Researchers Are Testing 77 Medicines and Vaccines For HIV and Opportunistic Infections Print

HIV/AIDS is one of the world’s most devastating diseases. To help fight it, biopharmaceutical researchers are testing 77 medicines for HIV/AIDS and related conditions and intensifying their work toward the development of vaccines. The medicines now in the pipeline will add to the 88 already approved since the     AIDS virus was first identified more than 20 years ago.

Vaccine research is crucial to the fight against AIDS.“A safe and effective HIV vaccine is critical to the control of HIV globally,” says Dr. Anthony Fauci, Director of the National Institute of Allergy and Infectious Diseases. Currently, 19 vaccines are in development.

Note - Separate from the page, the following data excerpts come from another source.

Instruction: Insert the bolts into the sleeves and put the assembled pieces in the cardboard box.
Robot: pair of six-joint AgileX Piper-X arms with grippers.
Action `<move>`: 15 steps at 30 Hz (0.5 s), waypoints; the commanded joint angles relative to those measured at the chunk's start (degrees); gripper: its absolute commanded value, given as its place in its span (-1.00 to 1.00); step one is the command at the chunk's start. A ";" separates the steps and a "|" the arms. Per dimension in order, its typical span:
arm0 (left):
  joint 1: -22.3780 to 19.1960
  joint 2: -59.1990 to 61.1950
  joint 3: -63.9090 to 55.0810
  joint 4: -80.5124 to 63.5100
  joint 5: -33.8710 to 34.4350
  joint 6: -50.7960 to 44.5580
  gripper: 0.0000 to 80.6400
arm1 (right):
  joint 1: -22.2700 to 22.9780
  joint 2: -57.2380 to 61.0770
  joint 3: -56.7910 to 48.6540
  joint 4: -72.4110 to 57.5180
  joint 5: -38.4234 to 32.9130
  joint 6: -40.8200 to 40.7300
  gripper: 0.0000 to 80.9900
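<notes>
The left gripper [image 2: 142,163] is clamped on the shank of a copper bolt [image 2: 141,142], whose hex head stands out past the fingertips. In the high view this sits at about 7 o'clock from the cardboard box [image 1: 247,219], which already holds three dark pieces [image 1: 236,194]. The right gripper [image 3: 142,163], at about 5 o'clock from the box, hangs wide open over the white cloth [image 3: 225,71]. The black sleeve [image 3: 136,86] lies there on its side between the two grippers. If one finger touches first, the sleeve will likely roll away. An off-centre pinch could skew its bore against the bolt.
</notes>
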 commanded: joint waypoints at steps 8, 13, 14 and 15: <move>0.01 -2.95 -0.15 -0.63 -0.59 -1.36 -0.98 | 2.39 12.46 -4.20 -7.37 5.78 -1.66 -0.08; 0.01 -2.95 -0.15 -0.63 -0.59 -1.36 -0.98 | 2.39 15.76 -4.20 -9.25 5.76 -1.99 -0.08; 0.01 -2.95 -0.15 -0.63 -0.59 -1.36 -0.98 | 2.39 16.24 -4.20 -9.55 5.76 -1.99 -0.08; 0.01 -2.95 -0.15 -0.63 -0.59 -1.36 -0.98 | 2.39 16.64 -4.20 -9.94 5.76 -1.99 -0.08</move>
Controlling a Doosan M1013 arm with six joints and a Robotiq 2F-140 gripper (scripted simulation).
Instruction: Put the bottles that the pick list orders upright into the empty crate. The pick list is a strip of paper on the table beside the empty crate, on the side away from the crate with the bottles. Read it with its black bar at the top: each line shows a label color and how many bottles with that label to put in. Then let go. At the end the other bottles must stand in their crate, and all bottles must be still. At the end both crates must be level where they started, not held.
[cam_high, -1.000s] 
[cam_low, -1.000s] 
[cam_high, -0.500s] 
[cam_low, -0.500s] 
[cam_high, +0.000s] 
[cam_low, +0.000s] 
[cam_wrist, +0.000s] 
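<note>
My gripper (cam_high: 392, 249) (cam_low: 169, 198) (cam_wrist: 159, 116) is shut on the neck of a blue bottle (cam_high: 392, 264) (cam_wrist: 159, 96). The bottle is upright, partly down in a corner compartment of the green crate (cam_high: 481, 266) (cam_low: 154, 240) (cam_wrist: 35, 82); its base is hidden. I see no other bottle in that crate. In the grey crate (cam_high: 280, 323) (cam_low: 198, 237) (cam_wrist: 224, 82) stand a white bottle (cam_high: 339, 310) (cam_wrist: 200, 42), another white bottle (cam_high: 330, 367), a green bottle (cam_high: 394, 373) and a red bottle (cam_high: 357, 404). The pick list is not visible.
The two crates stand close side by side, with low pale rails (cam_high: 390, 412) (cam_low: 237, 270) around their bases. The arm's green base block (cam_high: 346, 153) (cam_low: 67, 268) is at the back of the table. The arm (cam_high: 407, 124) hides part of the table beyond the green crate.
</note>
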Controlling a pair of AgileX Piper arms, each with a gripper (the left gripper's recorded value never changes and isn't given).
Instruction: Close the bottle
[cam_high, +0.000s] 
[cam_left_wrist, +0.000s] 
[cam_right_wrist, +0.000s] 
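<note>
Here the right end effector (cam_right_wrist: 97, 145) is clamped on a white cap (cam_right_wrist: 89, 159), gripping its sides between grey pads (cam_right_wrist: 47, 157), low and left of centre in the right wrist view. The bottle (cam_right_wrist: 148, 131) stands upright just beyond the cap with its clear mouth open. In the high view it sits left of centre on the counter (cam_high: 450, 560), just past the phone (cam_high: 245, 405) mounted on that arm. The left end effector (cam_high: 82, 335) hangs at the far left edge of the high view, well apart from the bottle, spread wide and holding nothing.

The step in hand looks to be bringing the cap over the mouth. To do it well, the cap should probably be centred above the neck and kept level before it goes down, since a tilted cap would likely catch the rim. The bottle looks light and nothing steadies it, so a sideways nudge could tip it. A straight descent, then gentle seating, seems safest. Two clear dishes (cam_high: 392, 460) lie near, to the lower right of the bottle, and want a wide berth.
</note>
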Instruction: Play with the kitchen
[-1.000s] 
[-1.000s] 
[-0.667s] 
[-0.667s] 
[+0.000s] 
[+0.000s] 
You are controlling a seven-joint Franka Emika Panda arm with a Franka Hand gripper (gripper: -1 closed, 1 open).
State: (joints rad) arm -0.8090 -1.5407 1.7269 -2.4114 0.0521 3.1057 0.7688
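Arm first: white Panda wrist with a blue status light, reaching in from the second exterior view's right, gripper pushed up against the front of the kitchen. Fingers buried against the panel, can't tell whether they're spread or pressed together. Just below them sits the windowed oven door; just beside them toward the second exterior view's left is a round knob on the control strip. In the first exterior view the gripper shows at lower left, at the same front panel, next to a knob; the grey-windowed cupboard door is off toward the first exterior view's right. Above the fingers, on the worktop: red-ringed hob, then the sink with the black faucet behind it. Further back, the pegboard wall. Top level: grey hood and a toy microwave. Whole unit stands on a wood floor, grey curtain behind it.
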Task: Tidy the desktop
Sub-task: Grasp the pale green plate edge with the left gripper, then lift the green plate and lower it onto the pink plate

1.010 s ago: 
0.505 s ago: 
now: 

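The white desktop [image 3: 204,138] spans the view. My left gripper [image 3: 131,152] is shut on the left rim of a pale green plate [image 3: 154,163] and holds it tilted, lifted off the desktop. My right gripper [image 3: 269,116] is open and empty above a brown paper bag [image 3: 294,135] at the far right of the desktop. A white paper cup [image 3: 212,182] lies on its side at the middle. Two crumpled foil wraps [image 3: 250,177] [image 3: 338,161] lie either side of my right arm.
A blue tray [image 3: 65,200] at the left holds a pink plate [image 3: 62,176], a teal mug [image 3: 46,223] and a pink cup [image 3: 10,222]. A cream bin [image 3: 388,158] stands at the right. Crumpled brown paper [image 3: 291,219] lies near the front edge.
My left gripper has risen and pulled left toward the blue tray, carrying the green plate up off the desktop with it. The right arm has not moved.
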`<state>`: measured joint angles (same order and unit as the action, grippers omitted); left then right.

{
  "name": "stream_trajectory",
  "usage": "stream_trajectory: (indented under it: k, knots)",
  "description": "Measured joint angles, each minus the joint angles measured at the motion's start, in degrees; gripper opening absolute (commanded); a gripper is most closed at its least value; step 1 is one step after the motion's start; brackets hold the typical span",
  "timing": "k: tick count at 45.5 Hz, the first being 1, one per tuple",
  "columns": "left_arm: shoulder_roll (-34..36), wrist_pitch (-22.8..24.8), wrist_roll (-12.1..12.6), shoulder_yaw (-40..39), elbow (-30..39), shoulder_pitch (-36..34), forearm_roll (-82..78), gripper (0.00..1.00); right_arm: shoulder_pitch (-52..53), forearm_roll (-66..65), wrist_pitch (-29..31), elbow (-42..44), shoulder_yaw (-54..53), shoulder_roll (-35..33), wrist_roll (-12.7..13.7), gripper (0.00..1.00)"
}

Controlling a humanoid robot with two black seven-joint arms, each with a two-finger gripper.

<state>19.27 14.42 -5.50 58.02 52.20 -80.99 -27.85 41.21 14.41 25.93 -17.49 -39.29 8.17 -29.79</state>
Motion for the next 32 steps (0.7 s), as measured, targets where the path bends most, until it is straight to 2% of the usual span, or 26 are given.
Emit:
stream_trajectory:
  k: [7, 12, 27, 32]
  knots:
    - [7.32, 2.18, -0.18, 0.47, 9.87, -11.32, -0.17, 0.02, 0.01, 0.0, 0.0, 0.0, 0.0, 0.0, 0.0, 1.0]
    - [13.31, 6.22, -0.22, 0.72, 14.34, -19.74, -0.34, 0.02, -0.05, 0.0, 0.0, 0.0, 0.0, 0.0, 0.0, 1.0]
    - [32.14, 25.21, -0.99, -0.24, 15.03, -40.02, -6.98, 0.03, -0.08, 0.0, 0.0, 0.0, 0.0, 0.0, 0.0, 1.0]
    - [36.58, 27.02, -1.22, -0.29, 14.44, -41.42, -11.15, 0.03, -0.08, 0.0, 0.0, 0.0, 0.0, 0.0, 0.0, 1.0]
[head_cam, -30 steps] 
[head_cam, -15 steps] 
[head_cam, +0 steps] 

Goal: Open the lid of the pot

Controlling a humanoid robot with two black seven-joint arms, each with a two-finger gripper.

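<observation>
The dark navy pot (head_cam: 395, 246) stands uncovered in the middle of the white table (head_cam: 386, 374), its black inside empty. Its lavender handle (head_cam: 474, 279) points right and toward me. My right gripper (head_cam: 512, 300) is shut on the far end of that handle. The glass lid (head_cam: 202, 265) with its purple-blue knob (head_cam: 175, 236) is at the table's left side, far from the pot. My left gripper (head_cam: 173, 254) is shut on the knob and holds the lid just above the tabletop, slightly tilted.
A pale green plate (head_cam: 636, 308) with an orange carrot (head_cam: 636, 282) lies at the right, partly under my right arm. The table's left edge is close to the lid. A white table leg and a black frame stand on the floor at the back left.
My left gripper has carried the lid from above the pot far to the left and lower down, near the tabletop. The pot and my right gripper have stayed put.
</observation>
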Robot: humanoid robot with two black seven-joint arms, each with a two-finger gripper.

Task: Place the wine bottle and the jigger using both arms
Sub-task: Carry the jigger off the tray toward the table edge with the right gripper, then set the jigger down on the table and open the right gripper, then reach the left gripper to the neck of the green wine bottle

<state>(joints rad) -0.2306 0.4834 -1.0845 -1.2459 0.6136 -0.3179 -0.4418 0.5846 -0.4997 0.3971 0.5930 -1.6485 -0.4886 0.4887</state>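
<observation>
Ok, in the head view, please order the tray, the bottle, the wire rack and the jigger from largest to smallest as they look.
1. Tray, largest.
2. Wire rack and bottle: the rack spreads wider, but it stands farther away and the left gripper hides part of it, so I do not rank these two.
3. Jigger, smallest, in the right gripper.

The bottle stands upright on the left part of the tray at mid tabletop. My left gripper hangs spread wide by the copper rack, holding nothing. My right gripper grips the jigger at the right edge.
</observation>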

According to the Joint United Nations Programme on HIV/AIDS, over the last quarter century, nearly 65 million people were infected with HIV, and an estimated 25 million have died of AIDS-related illnesses. As many as 1.2 million U.S. residents are estimated to be living with HIV infection. Today it is estimated that close to 40 million people worldwide live with HIV—yet the vast majority are unaware of their status. The increased use of newer prescription medicines has helped in recent years to substantially reduce the U.S. AIDS death rate. However, without a dramatic breakthrough about 45 million new people could be infected with the HIV virus by 2010.